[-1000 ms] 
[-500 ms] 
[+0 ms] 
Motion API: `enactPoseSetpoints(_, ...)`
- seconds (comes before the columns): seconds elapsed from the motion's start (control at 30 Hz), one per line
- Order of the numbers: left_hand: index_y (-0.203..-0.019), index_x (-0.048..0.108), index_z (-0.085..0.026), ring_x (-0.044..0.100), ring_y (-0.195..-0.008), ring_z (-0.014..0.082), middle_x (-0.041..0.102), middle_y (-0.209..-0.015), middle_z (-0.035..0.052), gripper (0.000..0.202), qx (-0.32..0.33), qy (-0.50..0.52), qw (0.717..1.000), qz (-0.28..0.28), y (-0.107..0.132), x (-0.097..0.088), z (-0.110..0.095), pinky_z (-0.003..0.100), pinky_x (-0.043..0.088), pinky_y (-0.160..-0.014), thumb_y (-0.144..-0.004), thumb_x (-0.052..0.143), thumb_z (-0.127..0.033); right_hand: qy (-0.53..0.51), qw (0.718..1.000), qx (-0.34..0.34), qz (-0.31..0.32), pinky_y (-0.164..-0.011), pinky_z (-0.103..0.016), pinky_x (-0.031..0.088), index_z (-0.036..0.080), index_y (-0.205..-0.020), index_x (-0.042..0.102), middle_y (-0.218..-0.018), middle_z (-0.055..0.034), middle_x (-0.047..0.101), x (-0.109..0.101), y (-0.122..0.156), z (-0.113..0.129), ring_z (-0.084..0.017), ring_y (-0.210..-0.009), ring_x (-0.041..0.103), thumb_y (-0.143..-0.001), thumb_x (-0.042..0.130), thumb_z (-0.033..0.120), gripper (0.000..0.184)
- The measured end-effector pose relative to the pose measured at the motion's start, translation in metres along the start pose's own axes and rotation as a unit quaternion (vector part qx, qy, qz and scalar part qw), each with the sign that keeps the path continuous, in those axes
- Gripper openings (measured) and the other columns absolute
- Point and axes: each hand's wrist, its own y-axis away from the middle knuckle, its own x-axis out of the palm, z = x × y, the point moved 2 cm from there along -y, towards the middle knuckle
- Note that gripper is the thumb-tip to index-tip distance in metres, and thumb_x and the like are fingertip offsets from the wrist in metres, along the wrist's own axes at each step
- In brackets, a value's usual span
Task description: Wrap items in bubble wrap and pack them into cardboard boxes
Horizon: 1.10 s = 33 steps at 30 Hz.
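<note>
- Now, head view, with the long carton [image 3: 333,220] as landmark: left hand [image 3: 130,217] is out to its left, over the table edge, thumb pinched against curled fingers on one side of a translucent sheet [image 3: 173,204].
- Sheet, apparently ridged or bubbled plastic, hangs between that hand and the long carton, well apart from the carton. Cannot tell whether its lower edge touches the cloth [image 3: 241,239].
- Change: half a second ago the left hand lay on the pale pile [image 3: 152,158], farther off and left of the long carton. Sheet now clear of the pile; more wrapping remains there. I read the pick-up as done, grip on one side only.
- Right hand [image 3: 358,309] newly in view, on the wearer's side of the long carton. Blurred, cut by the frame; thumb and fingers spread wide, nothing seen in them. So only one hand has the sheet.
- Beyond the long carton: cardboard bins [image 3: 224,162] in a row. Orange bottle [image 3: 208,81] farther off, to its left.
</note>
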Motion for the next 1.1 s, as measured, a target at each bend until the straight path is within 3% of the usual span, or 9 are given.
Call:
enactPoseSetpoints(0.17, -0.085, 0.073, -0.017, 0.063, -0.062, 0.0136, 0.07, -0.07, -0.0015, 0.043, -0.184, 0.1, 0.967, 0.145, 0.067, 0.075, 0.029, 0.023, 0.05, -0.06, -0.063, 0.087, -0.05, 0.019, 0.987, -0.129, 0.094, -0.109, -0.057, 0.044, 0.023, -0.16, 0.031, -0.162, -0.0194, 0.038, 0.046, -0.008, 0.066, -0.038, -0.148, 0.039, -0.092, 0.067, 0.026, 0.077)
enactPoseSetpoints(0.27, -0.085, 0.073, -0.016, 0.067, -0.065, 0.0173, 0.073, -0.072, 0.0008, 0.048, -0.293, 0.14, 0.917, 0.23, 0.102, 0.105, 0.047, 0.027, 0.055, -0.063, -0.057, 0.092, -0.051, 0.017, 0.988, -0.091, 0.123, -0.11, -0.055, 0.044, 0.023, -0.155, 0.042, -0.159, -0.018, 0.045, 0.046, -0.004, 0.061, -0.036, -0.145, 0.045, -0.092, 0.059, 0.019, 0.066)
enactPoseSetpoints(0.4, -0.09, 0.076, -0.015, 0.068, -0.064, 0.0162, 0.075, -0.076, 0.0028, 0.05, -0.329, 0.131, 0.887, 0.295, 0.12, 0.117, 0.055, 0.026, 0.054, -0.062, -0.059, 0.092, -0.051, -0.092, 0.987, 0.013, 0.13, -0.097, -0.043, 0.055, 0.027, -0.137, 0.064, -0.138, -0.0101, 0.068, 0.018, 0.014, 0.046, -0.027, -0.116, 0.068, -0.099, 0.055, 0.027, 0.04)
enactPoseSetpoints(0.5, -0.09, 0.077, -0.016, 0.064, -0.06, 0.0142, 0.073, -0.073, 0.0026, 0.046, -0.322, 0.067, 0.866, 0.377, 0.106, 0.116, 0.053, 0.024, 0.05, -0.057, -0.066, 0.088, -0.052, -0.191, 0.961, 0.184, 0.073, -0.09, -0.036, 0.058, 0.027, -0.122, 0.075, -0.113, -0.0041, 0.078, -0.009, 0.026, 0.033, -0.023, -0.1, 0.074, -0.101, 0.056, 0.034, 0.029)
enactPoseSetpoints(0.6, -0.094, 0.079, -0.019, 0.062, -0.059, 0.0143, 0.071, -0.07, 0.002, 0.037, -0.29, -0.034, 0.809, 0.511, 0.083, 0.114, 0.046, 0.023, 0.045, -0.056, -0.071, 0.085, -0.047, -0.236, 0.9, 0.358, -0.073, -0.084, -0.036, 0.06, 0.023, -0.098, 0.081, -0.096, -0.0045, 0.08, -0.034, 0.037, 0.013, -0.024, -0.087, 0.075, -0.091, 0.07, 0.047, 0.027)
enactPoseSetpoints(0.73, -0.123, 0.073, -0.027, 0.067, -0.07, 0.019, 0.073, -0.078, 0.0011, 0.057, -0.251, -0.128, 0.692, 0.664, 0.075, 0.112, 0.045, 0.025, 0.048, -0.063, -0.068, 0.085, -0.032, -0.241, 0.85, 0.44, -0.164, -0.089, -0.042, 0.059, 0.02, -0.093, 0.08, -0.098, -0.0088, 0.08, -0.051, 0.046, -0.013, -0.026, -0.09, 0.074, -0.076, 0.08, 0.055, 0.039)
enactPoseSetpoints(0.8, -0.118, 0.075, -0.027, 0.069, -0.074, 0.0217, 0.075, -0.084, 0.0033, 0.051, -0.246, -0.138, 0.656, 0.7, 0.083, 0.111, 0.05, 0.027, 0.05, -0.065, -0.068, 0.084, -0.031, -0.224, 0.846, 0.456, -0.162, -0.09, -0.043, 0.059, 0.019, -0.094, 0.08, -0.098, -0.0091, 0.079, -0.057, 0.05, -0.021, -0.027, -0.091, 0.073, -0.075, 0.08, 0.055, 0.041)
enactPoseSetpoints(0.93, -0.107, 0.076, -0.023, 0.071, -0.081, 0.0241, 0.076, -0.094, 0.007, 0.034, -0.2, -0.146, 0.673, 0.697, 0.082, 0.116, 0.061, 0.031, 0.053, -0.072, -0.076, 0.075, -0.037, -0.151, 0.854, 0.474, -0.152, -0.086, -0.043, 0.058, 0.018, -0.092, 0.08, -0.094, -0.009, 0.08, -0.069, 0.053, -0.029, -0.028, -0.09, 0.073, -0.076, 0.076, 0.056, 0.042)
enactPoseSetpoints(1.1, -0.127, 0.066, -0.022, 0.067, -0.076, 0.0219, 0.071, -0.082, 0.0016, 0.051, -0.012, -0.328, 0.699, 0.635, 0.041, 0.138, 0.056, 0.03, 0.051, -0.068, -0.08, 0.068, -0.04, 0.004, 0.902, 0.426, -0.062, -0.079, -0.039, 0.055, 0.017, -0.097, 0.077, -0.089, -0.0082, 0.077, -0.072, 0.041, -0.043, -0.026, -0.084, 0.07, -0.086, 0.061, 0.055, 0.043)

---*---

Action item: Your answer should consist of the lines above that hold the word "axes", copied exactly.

Answer box:
- The measured end-effector pose relative to the pose measured at the motion's start, translation in metres along the start pose's own axes and rotation as a unit quaternion (vector part qx, qy, qz and scalar part qw), each with the sign that keeps the path continuous, in those axes
- Point and axes: each hand's wrist, its own y-axis away from the middle knuckle, its own x-axis out of the palm, z = x × y, the point moved 2 cm from there along -y, towards the middle knuckle
- Note that gripper is the thumb-tip to index-tip distance in metres, and thumb_x and the like are fingertip offsets from the wrist in metres, along the wrist's own axes at each step

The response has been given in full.